EXERCISE REQUIREMENTS —
Each line in the entries that has the word "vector" has to be copied.

(Stored items from a collection)
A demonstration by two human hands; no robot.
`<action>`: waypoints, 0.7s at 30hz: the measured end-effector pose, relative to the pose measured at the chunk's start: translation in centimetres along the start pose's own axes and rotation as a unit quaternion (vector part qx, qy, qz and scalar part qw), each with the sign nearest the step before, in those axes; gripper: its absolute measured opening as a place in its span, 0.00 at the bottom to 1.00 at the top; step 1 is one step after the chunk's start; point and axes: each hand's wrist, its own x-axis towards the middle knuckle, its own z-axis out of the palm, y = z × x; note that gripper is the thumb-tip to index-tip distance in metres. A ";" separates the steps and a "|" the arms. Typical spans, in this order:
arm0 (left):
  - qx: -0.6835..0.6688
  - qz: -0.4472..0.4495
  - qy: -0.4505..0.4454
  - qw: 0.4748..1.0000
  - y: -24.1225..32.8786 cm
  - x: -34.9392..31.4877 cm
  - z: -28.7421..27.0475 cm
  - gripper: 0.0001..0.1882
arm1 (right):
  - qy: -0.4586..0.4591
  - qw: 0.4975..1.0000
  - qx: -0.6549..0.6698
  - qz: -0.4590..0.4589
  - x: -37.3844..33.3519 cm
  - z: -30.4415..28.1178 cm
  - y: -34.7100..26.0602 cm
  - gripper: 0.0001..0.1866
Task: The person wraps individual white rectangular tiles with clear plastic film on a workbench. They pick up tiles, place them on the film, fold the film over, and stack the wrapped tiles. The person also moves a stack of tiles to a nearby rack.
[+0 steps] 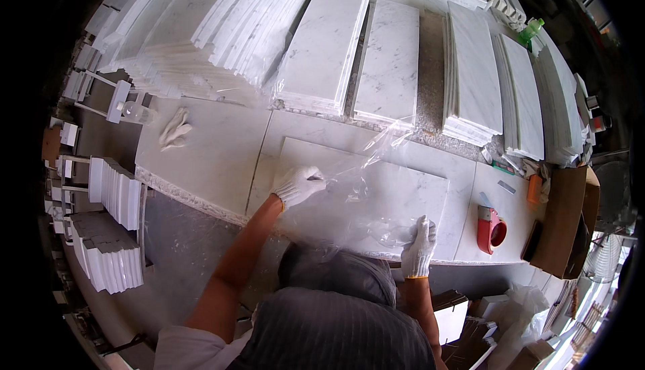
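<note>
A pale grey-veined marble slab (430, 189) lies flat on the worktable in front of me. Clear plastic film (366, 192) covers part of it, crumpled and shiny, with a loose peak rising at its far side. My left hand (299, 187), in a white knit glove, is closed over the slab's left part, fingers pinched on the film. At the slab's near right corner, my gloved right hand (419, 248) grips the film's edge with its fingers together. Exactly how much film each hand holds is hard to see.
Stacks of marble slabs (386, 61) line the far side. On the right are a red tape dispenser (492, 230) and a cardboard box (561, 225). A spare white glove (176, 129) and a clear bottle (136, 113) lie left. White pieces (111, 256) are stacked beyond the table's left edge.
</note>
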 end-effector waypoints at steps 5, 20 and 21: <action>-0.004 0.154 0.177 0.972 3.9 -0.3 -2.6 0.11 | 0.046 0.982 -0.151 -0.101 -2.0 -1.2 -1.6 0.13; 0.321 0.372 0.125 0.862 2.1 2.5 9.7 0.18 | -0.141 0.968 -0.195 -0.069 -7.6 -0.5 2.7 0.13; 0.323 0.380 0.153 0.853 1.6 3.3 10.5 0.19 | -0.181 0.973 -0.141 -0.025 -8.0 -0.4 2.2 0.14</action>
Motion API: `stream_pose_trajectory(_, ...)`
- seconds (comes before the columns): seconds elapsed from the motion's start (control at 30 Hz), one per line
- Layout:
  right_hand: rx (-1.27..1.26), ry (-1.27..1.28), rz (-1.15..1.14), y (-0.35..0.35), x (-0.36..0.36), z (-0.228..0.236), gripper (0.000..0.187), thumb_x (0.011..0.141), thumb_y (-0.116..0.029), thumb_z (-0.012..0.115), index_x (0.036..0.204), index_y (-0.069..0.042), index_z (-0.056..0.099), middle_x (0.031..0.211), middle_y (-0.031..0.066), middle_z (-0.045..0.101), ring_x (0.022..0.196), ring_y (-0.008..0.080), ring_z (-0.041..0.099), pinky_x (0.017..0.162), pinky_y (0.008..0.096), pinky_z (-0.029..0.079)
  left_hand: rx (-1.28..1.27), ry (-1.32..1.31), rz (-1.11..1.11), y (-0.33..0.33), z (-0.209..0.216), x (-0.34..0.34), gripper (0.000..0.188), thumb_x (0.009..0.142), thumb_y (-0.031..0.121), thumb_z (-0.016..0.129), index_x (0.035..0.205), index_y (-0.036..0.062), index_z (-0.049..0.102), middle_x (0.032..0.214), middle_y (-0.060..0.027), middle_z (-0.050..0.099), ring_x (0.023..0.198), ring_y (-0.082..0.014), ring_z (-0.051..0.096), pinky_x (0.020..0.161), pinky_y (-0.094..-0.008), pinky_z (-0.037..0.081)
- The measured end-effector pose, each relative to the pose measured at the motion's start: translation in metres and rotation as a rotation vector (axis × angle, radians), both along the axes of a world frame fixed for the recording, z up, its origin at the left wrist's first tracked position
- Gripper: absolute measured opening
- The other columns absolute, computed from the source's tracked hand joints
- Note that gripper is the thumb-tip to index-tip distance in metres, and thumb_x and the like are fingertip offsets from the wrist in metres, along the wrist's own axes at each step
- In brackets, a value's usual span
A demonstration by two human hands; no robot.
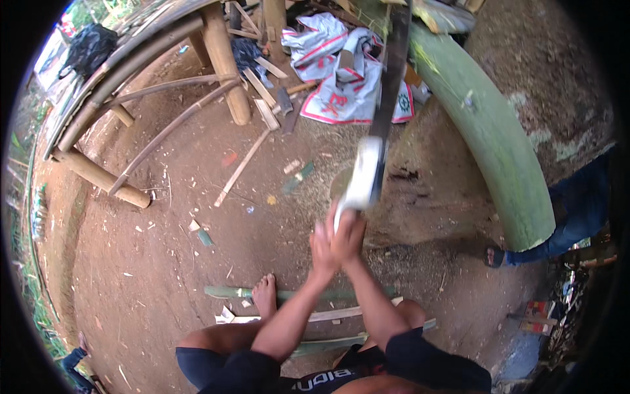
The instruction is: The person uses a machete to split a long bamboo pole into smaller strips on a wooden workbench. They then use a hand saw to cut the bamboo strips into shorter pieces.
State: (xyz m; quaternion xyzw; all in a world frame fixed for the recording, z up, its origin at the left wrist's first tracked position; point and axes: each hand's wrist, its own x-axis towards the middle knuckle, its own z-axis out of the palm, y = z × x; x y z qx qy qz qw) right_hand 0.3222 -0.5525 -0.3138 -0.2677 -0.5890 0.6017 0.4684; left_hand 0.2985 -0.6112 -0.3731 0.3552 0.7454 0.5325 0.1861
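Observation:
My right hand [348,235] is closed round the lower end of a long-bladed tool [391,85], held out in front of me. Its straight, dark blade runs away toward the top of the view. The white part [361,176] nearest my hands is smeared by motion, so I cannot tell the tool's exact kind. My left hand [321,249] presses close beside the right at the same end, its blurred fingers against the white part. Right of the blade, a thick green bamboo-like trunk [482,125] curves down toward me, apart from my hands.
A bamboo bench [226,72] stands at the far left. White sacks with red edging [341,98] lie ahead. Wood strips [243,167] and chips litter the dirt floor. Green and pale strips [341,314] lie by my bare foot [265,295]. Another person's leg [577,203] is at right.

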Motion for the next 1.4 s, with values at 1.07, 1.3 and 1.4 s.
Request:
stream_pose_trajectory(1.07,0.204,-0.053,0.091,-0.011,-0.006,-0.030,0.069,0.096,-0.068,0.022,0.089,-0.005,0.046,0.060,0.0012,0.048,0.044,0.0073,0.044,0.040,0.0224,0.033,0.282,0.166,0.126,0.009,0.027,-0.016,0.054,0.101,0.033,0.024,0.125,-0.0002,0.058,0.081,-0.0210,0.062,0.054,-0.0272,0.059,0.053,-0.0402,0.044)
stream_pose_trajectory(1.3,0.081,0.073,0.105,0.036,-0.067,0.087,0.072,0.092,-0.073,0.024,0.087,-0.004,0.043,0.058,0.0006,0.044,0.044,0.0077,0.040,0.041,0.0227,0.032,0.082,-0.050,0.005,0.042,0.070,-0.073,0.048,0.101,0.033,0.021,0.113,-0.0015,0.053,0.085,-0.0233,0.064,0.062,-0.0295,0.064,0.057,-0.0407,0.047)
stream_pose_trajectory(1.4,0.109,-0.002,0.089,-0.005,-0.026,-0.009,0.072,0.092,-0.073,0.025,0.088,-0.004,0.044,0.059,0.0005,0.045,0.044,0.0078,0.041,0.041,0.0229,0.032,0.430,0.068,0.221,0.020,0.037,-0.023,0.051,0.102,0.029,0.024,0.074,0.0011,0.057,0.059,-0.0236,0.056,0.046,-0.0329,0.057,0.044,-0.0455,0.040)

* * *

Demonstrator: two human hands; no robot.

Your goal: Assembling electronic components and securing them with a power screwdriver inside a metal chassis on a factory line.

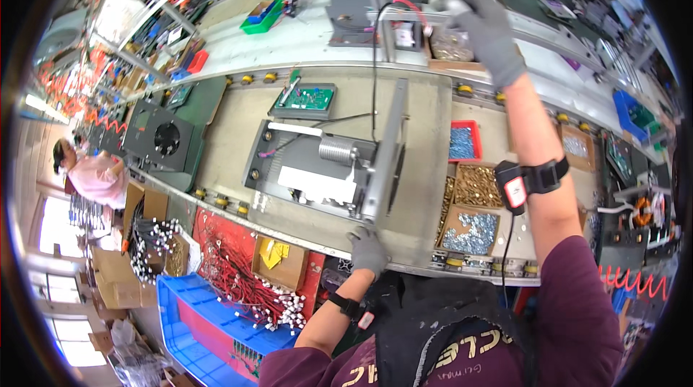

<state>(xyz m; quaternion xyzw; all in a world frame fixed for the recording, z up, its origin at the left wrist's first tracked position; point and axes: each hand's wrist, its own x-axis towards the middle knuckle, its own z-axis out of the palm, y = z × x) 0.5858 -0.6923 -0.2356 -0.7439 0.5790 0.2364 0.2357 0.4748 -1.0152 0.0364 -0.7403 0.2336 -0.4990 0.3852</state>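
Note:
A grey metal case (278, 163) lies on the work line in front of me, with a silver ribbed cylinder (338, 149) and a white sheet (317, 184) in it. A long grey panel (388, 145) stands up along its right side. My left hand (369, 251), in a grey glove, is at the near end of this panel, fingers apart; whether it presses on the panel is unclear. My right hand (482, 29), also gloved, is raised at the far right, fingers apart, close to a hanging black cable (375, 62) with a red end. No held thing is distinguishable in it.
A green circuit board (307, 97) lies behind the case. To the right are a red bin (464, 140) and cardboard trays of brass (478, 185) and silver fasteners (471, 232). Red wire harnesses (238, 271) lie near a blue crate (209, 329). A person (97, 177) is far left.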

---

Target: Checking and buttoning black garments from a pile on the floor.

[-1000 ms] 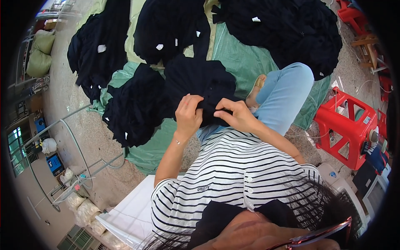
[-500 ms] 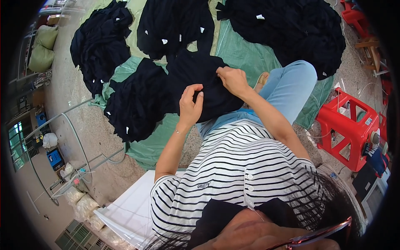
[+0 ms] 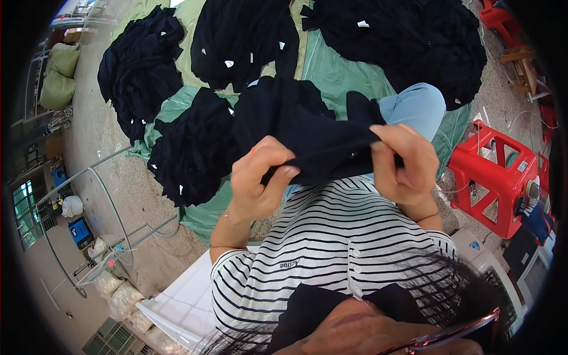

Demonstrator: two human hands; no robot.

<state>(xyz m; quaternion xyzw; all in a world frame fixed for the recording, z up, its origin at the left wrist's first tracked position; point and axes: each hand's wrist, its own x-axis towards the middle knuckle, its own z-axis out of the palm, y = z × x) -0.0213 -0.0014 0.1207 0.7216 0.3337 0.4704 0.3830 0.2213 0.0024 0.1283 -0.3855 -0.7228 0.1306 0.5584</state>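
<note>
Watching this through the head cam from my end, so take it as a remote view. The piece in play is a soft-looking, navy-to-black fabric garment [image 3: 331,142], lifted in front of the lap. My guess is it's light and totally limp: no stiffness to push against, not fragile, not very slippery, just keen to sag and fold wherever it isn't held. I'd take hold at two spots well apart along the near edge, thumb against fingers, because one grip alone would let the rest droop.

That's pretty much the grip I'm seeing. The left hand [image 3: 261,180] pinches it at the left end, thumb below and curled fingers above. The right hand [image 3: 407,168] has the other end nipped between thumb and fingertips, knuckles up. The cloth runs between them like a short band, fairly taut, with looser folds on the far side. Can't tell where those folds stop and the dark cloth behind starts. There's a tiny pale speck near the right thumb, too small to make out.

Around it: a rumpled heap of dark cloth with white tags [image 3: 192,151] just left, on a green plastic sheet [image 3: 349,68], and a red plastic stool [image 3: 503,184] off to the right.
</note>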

SOLUTION BELOW —
`<action>`: waypoints, 0.7s at 30hz: the measured end-effector pose, relative to the pose measured at the chunk's start: translation in centimetres along the start pose's own axes and rotation as a unit quaternion (vector part qx, qy, qz and scalar part qw), each with the sign nearest the step before, in those axes; gripper: its absolute measured opening as a place in its span, 0.00 at the bottom to 1.00 at the top; step 1 is one step after the chunk's start; point and axes: each hand's wrist, its own x-axis towards the middle knuckle, its own z-axis out of the palm, y = z × x; note that gripper is the thumb-tip to index-tip distance in metres. A ";" separates the steps and a "|" the arms. Typical spans, in this order:
- The measured end-effector pose, each relative to the pose measured at the motion's start: translation in metres and rotation as a rotation vector (axis × angle, radians), both along the axes of a world frame fixed for the recording, z up, its origin at the left wrist's first tracked position

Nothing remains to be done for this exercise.